# Work request
Scan the listing below for the word "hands" and copy every line that has it.

Material for this task section start

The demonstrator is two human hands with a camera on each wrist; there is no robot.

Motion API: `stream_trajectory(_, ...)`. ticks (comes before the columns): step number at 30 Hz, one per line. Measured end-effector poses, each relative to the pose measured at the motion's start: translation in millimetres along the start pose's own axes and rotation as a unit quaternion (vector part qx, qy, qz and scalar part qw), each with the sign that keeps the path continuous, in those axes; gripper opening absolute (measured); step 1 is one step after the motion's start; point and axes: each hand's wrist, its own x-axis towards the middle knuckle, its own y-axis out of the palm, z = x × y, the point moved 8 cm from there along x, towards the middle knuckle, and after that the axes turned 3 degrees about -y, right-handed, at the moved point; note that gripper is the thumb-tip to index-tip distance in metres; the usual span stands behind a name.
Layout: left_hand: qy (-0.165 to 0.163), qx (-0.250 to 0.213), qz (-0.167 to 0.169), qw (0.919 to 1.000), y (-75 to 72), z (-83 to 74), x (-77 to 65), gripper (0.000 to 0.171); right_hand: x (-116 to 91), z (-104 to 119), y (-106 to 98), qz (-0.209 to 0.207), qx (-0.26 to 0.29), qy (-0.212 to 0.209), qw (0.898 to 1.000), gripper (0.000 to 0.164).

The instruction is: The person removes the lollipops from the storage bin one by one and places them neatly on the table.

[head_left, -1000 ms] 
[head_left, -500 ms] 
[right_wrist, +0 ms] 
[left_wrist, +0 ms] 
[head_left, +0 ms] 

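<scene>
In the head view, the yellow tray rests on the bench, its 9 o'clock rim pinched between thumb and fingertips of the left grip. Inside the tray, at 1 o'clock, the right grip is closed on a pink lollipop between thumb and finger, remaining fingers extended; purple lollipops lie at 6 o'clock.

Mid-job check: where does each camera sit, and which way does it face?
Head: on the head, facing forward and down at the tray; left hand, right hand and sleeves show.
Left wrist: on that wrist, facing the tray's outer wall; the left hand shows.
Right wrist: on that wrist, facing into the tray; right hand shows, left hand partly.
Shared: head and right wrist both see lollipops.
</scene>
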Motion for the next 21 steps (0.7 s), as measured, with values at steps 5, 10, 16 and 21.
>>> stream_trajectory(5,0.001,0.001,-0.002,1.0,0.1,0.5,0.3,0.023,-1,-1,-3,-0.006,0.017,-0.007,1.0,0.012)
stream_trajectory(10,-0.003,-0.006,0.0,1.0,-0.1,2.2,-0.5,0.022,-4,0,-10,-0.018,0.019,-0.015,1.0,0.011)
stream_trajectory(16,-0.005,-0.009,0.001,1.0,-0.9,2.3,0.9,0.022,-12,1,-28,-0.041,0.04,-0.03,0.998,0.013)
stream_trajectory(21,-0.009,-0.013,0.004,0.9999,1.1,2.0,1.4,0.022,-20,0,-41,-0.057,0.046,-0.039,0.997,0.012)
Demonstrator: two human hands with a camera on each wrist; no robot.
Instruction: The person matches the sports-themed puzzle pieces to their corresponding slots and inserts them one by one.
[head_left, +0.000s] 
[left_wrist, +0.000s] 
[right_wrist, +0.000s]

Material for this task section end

# Expected answer
The demonstrator is two human hands with a camera on each wrist; there is no robot.
Demonstrator: two human hands with a camera on each wrist; no robot.

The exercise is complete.